Economy Minister Axel Kicillof has ratified Argentina’s position against so called “vulture funds” with the government seeking for «fair» negotiating conditions for all the country’s creditors.
“Two lawmakers of the PRO (party) said that vultures must be paid what they asked to be paid for, but that can not be done. If we paid (before January), it would have been 1.5 billion dollars, with the win-win formula it would have been 20 billion dollars and with the RUFO (clause) 500 billion dollars. That will not happen neither with this President nor with this minister of economy,” Kicillof said in statements to media this morning referring to the so called RUFO clause preventing the sovereign from voluntarily offering holdout creditors better terms than those of its 2005 and 2010 restructurings.
“They said that everything was going to change when the RUFO fell,” the minister said questioning the position by the American Task Force Argentina (ATFA) lobbying group that defends vulture funds’ interests.
“(Holdouts) put a fortune in the ATFA, which is a task force group that some newspapers use a source of qualified information, to extort officials and harass Argentina.”
Queried about a strategy by holdouts to release a ranking of enrichment of some Argentine officials, Kicillof affirmed such pressures won’t success.
“Instead of using rotten fish to see if some officials or ministers get scared and decide to pay, which will not happen, from the real point of view of the negotiation what I said in December that Argentina opened a debt swap and I made the math of how much it would represent for a bondholder.”

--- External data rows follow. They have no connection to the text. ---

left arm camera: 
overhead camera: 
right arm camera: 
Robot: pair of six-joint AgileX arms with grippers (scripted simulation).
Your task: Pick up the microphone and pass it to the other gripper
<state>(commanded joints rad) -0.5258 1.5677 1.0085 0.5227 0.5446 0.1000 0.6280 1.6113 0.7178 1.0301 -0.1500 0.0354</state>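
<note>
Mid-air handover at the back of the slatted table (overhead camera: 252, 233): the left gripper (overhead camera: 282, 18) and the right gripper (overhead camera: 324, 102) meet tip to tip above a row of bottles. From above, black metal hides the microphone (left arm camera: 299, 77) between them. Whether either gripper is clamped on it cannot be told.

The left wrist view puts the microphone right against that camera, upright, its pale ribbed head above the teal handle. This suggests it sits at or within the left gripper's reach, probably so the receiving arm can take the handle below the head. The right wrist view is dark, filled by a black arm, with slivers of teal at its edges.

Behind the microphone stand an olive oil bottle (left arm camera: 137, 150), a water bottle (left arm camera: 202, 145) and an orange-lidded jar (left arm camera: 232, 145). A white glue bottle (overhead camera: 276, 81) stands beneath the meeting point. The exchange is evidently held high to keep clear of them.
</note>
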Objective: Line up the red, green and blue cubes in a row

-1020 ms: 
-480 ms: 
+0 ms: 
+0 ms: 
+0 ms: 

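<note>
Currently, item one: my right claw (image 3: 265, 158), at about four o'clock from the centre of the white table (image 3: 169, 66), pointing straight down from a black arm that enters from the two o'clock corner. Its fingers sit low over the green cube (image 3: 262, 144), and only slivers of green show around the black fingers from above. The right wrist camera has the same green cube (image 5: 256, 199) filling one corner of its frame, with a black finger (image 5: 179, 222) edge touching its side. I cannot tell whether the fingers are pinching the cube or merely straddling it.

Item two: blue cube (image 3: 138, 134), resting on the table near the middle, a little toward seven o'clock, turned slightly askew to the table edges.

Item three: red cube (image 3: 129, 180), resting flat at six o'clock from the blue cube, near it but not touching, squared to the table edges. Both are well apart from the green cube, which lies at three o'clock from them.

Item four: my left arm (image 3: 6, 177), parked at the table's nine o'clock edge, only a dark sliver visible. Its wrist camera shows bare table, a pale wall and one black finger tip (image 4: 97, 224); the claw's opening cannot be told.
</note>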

“If same conditions of the 2005 debt swap are taken, which is a generous offer, now they would have 400 million dollars and they put 50 million dollars. But what did they offer to those who went to New York (to negotiate)? A 15 percent discount: from the 1.5 billion dollars, you can pay 1.4 million dollars cash,” Kicillof explained criticizing also some local media and journalists that said the long-standing dispute with vulture funds would hinder investment agreements with China, describing such criticism a maneuver to “discourage” society.